Ibrahim Maaroufi (; born 18 January 1989) is a Moroccan former professional footballer who played as a midfielder.

He has represented both Morocco U-23's and Belgium U-21's at international level. In October 2007 Maaroufi declared himself for Morocco rather than Belgium.

Career
Maaroufi started his career with Belgian team Anderlecht before moving to Dutch side PSV Eindhoven.

Internazionale
He was called up to the first team many times by Roberto Mancini, but finally made his first team and Serie A debut against Livorno, 25 October 2006, as a substitute for Dejan Stanković in the 82nd minute, becoming the second youngest player in the history of Inter, older than Goran Slavkovski but younger than Giuseppe Bergomi.

He played his first Italian Cup match as a starter for F.C. Internazionale Milano on 9 November 2006, against F.C. Messina Peloro.  He also played the return leg. In total Maaroufi made 6 appearances for Internazionale with 1 coming in Serie A and 5 appearances coming in the Coppa Italia.

FC Twente loan
At the start of 2008–09 season he was loaned to FC Twente to gain more experience when he was signed by Fred Rutten who had previously coached Maaroufi at PSV. Rutten left the club to join FC Schalke and was replaced by Steve McLaren soon after.

Vicenza
In February 2009, the last day of transfer window, he was sold to Vicenza in joint-ownership bid. He picked up a knee injury which rules him out of some games. However, he was released by Vicenza in mutual consent on 24 August 2009.

AC Bellinzona
On 31 August 2009, Maaroufi agreed a three-year contract with Swiss Super League outfit AC Bellinzona.

MVV Maastricht
In February 2010 Maaroufi agreed to return to the Netherlands, joining Eerste Divisie club MVV Maastricht on a free transfer, only to leave it at the end of the season; both experiences ended with no first team appearances at all.

Wydad Casablanca
On 1 June 2010, Maaroufi signed a two-year contract with Moroccan champions Wydad Casablanca. He was however released later in December, after appearing in just two league games.

Eupen
In January 2011, Belgian Pro League club Eupen announced the signing of Maaroufi on a free transfer. In July 2011 he was released by Eupen, after making just one first team appearance.  Maaroufi then joined Belgian side AS Eupen, playing in the Belgium top flight, however his only appearance came as a second-half substitute in the 1–0 home defeat to Standard Liège in February. He was also an unused substitute on four occasions before being released by Eupen at the end of the season.

Racing Mechelen
In August 2011, he joined Leeds United on trial. He played for Leeds reserves against Farsley Celtic on 6 August.

Parseh Tehran

Paganese
On 27 October 2014, Maaroufi was signed by Italian Lega Pro club Paganese on a free transfer.

Renaissance Schaerbeek
Between 2015 and 2017, Maaroufi played for Renaissance Schaerbeek in the Belgian Provincial 1.

Toulouse Rodéo and trials
In March 2017, Maaroufi joined French club Toulouse Rodéo in the fifth-tier Championnat National 3.

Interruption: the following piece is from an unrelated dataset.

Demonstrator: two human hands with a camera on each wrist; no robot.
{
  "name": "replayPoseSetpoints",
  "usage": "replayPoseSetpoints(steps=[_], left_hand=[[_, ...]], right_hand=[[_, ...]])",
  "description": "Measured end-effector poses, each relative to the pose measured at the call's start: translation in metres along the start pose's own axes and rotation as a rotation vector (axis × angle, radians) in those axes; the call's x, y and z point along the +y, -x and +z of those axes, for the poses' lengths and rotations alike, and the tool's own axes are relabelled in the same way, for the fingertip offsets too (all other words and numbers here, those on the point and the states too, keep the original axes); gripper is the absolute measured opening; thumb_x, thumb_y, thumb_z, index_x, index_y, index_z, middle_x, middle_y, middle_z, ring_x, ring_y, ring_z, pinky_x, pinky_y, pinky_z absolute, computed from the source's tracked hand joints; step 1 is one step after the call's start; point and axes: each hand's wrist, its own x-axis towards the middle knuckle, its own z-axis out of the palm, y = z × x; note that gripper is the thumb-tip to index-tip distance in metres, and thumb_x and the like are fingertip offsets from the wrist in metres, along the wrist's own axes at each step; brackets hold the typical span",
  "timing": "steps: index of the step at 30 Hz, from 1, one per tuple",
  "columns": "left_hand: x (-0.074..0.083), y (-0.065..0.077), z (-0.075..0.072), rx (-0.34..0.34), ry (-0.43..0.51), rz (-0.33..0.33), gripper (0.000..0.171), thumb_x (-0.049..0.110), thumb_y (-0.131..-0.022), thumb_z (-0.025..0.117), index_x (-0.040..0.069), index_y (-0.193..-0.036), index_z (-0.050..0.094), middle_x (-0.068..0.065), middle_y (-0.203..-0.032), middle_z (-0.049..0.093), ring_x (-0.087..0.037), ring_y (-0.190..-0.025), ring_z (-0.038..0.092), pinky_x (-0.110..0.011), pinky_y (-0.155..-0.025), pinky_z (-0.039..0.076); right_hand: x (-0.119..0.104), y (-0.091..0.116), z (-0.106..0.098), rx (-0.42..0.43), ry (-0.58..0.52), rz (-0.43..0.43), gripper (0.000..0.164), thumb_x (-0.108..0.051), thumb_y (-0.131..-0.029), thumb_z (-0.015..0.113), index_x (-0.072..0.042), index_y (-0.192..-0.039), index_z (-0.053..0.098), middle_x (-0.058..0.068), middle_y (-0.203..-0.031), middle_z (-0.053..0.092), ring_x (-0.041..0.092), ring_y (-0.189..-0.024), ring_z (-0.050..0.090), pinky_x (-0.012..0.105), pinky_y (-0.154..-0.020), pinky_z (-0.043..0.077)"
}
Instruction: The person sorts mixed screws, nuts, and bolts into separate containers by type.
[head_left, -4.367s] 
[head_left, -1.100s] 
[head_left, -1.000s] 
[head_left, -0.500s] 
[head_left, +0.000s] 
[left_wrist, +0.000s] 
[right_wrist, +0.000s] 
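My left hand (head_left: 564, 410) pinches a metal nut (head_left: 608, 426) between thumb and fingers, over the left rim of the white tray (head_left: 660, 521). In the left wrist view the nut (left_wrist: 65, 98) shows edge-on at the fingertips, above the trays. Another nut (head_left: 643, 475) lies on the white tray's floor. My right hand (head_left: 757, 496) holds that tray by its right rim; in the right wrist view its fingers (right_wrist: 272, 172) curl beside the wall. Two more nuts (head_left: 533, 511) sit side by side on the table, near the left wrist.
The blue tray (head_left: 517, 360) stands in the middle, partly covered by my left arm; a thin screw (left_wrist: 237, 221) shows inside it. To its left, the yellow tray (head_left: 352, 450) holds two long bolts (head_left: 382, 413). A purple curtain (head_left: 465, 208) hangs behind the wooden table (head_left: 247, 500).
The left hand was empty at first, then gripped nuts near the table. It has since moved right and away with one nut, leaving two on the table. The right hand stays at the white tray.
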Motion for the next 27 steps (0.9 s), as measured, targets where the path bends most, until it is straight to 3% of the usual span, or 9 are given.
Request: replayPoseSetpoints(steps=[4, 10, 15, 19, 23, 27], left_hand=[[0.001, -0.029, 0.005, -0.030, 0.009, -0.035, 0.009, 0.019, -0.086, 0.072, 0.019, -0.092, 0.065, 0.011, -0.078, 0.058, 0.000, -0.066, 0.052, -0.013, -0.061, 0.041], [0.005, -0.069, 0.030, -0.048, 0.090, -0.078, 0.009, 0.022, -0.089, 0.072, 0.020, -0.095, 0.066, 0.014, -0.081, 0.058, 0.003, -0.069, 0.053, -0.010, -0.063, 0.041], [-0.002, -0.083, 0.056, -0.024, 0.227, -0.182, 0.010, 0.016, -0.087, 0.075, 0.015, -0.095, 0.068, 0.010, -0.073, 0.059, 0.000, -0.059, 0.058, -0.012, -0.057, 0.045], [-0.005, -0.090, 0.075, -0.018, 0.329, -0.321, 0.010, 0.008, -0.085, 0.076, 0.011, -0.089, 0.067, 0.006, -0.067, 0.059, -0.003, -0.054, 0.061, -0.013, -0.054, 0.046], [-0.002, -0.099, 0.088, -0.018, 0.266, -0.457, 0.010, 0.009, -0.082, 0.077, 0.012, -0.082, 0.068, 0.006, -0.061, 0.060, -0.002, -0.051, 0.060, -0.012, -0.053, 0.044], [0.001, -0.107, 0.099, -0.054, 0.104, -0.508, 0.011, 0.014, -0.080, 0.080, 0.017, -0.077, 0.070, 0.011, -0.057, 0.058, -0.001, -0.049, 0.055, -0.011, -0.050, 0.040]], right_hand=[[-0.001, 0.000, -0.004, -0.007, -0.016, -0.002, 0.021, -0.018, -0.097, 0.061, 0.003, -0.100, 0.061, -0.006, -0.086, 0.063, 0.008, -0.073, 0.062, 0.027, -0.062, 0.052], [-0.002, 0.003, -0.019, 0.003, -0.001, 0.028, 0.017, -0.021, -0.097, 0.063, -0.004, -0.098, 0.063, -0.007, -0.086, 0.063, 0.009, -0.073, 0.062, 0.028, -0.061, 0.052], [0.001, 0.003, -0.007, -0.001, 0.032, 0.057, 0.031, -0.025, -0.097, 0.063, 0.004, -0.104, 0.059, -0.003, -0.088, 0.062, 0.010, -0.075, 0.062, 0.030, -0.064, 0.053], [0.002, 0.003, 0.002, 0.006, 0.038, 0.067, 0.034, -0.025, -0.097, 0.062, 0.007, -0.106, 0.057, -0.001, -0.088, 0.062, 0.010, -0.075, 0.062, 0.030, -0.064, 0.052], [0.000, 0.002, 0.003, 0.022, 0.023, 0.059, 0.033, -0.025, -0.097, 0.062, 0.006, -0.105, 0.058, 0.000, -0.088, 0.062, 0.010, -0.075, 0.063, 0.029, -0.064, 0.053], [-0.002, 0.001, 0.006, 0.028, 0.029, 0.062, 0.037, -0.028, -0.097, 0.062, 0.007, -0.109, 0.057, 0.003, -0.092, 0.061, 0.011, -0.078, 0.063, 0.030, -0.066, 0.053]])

After leaving the club in 2018, he trialled with Dutch Eerste Divisie club FC Eindhoven, without success.

International career
Maaroufi played for both Belgium and Morocco in youth level. He trained with the Morocco Olympics team in December 2006, but made his U-21 team debut for Belgium against Sint-Truiden in February 2007. He was also called up for the match against Serbia in March 2007.

He played his last Belgian U-21 cap against Austria U-21, on 7 September 2007.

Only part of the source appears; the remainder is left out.